No-Code and Low-Code Software Is a Disruptor You Should Pay Attention To - ecliptik
https://www.inc.com/soren-kaplan/why-no-code-low-code-software-is-industry-disruptor-you-should-pay-attention-to.html
======
scottlocklin
This is definitely an underappreciated thing. There is no reason an awful lot
of programmy stuff can't be automated away using gui doodads that morons can
use. The entire UI profession of hand coding up HTML and javascript on an
electron (or web; whatever) app is a total make-work program: this problem was
solved decades ago with drag and drop gui tooling. Most of EC2 type stuff
could be drag and drop; drag and drop works fine on other platforms.

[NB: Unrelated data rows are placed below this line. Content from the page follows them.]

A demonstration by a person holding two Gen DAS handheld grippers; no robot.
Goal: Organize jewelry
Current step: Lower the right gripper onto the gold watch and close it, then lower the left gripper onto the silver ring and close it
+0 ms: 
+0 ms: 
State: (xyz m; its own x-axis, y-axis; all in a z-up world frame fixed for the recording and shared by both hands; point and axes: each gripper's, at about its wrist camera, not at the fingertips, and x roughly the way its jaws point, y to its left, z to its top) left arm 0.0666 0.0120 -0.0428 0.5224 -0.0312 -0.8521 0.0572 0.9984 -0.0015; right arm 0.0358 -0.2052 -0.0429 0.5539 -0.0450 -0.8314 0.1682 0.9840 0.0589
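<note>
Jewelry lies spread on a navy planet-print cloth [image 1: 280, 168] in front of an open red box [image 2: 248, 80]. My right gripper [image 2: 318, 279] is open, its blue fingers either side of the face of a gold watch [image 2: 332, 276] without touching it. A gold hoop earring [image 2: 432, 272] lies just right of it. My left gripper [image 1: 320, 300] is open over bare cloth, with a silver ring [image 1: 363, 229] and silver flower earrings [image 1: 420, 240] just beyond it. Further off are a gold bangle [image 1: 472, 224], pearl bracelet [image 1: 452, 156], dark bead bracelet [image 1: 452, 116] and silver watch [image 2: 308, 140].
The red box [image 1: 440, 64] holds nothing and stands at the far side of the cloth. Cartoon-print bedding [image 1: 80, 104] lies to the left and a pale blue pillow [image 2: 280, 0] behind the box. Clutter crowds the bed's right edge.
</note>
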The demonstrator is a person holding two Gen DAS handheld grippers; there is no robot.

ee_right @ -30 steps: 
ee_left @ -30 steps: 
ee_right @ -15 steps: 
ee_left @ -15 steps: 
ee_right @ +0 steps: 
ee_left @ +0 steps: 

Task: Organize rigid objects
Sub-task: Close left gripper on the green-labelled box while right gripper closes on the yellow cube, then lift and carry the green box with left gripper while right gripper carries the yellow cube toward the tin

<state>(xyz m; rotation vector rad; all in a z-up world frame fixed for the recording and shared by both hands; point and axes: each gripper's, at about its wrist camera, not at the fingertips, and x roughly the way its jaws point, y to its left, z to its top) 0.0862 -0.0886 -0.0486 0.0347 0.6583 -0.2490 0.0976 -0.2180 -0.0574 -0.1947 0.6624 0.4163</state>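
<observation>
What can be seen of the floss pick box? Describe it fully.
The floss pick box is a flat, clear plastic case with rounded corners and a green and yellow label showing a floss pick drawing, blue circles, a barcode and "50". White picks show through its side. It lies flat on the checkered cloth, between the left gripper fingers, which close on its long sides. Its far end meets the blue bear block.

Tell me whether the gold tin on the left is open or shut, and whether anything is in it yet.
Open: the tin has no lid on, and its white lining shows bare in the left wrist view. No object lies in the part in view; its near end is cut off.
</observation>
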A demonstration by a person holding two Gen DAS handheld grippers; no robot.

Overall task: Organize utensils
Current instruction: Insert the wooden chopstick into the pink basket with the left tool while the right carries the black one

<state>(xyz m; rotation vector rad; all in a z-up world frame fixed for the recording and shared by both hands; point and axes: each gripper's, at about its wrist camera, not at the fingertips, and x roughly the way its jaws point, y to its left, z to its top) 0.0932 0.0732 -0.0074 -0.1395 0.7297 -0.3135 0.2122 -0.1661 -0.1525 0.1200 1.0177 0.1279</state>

Something like Labview applied to common devops workflows could be an
extinction level event for a lot of people on HN. People have no idea how bad
interfacing equipment to the outside world was before Labview. I think the
only reason tech like this is kept out of the current year is the popularity
of open source software. The first company to adopt it will slay on labor
costs.

------
mywittyname
This has been the case for a while. For lack of a better term, I call it the
Word Press Effect, where a less-technical person can put together a functional
PoC that makes money.

Eventually, they hit the limits of their technical skills and they need to
hire talent to expand their business. This is good for programmers, IMHO,
because companies seem to be much more willing to pay when they have a
business entirely dependent upon some software. It's still totally possible to
make a good living consulting on WordPress sites.

------
metalliqaz
> Instead of taking weeks or months to develop a custom application, it can be
> done in a few hours or days.

In other words, "pile up massive amounts of technical debt"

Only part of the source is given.